Stilisierung zum Vorbild
Die 87,28 Prozent sind deshalb ein Trugbild. Die Vorsitzende der Zentralen Wahlkommission, die einstige liberale Politikerin und Menschenrechtsbeauftragte Ella Pamfilowa, drehte den Spiess allerdings um. Sie beschuldigte westliche Kommentatoren und Politiker, ein Zerrbild von Russlands Wahlen zu zeichnen, um dem Land zu schaden. Jeder, der das russische Volk kenne, wisse, dass dieses keine Druckversuche dulde, weder im Innern noch von aussen. Es verteidige mit Stolz seine Rechte. Das Land sei frei und demokratisch, während es um die demokratischen Werte im Westen schlecht stehe. Das wirkte geradezu karikaturhaft verzerrt.
Ähnlich äusserte sich aber auch Putin Sonntagnacht vor seinem Wahlkampfteam und Medienvertretern. Die Selbstgewissheit, die das Regime aus dem trügerischen Wahlergebnis zieht, hat potenziell weitreichende Konsequenzen: Putin und sein Regime fühlen sich nun in ihrem Handeln bestätigt und frei, Militarismus, «Patriotismus» und antiwestlichem, illiberalem Denken rücksichtslos zum Durchbruch zu verhelfen. Auch die weltpolitischen Ambitionen wird das betreffen.

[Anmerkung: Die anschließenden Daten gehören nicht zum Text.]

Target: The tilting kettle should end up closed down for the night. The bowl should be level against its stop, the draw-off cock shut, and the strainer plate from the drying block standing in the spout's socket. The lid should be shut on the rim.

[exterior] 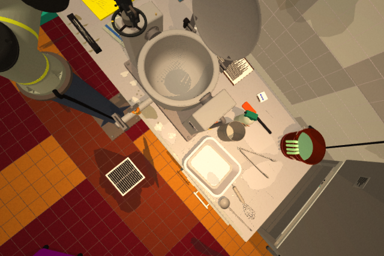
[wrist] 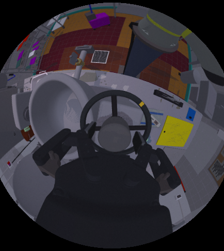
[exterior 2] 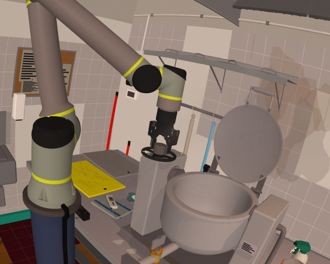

Putins Auftritt war von einem aggressiven Unterton begleitet, in dem sich diese Selbstgewissheit spiegelte. Plötzlich fiel es ihm leicht, auch Nawalnys Namen auszusprechen. Dessen Tod sei natürlich bedauerlich, sagte er auf die Frage eines amerikanischen Journalisten. Aber so sei es halt im Leben. In amerikanischen Gefängnissen stürben auch Menschen.
Heikle Fehlschlüsse
Das Selbstbewusstsein könnte das Regime aber auch dazu verleiten, Entscheidungen zu treffen, die im Volk keinen Rückhalt haben, obwohl das Wahlresultat dies suggeriert. Dazu gehört ein Hineinziehen immer breiterer Bevölkerungsschichten in den Krieg. Soziologische Studien, selbst von staatsnahen Instituten, zeigen einen Bedarf nach Normalisierung. Auch das zum Teil sehr gute Abschneiden in städtischen Wahllokalen von Wladislaw Dawankow, dem einzigen Kandidaten, der dafür einstand, spricht dafür.
Putins vermeintlicher Triumph verleiht dem Regime Flügel. Er kann jedoch nicht darüber hinwegtäuschen, dass der Krieg gegen die Ukraine zwar mitgetragen wird, aber nicht populär ist. Das macht das Regime noch unberechenbarer, fragiler – und bedrohlicher nach innen und aussen.